Available data:
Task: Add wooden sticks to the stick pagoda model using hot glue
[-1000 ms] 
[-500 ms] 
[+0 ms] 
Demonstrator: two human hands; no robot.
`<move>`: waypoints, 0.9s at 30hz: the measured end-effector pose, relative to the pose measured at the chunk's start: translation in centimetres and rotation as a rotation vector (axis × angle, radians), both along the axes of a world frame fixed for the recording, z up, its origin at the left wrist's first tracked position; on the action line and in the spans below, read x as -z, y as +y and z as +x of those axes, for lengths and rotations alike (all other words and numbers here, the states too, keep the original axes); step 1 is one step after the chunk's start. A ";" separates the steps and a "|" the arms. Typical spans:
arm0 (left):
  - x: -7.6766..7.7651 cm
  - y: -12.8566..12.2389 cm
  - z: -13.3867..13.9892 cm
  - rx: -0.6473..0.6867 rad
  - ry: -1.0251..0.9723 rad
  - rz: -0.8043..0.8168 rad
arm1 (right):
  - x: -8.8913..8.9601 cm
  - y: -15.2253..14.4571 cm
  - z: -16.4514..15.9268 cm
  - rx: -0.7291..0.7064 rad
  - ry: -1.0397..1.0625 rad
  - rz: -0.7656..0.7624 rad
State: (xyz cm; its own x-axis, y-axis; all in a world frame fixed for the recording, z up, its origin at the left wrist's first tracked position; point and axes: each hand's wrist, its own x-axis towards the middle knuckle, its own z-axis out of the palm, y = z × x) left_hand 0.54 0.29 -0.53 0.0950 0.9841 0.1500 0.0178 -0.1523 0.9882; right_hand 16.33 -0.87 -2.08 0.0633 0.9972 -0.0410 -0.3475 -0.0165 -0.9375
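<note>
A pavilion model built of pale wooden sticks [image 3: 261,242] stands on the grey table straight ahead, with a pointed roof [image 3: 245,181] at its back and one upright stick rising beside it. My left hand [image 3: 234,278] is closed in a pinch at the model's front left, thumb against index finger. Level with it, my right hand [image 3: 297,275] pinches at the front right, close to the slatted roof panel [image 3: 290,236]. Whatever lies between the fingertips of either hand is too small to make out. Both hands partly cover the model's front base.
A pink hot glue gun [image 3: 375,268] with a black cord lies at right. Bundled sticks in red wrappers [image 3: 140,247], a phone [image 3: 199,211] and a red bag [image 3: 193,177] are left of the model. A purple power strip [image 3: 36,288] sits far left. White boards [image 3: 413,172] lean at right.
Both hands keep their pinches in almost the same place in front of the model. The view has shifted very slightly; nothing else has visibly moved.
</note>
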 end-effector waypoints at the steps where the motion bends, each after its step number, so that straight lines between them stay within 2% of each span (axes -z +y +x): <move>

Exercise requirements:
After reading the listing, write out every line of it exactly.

Exercise response:
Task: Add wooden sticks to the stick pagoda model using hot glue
[-1000 ms] 
[-500 ms] 
[+0 ms] 
Demonstrator: two human hands; no robot.
`<move>`: waypoints, 0.9s at 30hz: the measured end-effector pose, relative to the pose measured at the chunk's start: translation in centimetres and rotation as a rotation vector (axis × angle, radians), both along the axes of a world frame fixed for the recording, z up, its origin at the left wrist's first tracked position; on the action line and in the spans below, read x as -z, y as +y and z as +x of those axes, for lengths and rotations alike (all other words and numbers here, the states too, keep the original axes); step 1 is one step after the chunk's start. A ";" separates the steps and a "|" the arms. Typical spans:
arm0 (left):
  - x: -7.6766..7.7651 cm
  - y: -12.8566..12.2389 cm
  - z: -13.3867..13.9892 cm
  - rx: -0.6473..0.6867 rad
  - ry: -1.0251..0.9723 rad
  - rz: -0.8043..0.8168 rad
arm1 (right):
  - x: -8.8913..8.9601 cm
  - y: -15.2253..14.4571 cm
  - z: -16.4514..15.9268 cm
  - rx: -0.7291..0.7064 rad
  - ry: -1.0397..1.0625 rad
  - rz: -0.7656..0.7624 rad
State: (xyz cm; its own x-axis, y-axis; all in a world frame fixed for the recording, z up, its origin at the left wrist's first tracked position; point and axes: each hand's wrist, its own x-axis towards the middle knuckle, its own z-axis out of the palm, y = z × x) left_hand 0.54 0.29 -0.53 0.0950 0.9841 0.1500 0.0178 -0.1523 0.9882; right_hand 16.33 -0.87 -2.08 0.0633 0.9972 -0.0410 -0.3475 -0.0165 -0.9375
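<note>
A pavilion model built of pale wooden sticks [image 3: 261,242] stands on the grey table straight ahead, with a pointed roof [image 3: 245,181] at its back and one upright stick rising beside it. My left hand [image 3: 234,278] is closed in a pinch at the model's front left, thumb against index finger. Level with it, my right hand [image 3: 297,275] pinches at the front right, close to the slatted roof panel [image 3: 290,236]. Whatever lies between the fingertips of either hand is too small to make out. Both hands partly cover the model's front base.
A pink hot glue gun [image 3: 375,268] with a black cord lies at right. Bundled sticks in red wrappers [image 3: 140,247], a phone [image 3: 199,211] and a red bag [image 3: 193,177] are left of the model. A purple power strip [image 3: 36,288] sits far left. White boards [image 3: 413,172] lean at right.
Both hands keep their pinches in almost the same place in front of the model. The view has shifted very slightly; nothing else has visibly moved.
</note>
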 end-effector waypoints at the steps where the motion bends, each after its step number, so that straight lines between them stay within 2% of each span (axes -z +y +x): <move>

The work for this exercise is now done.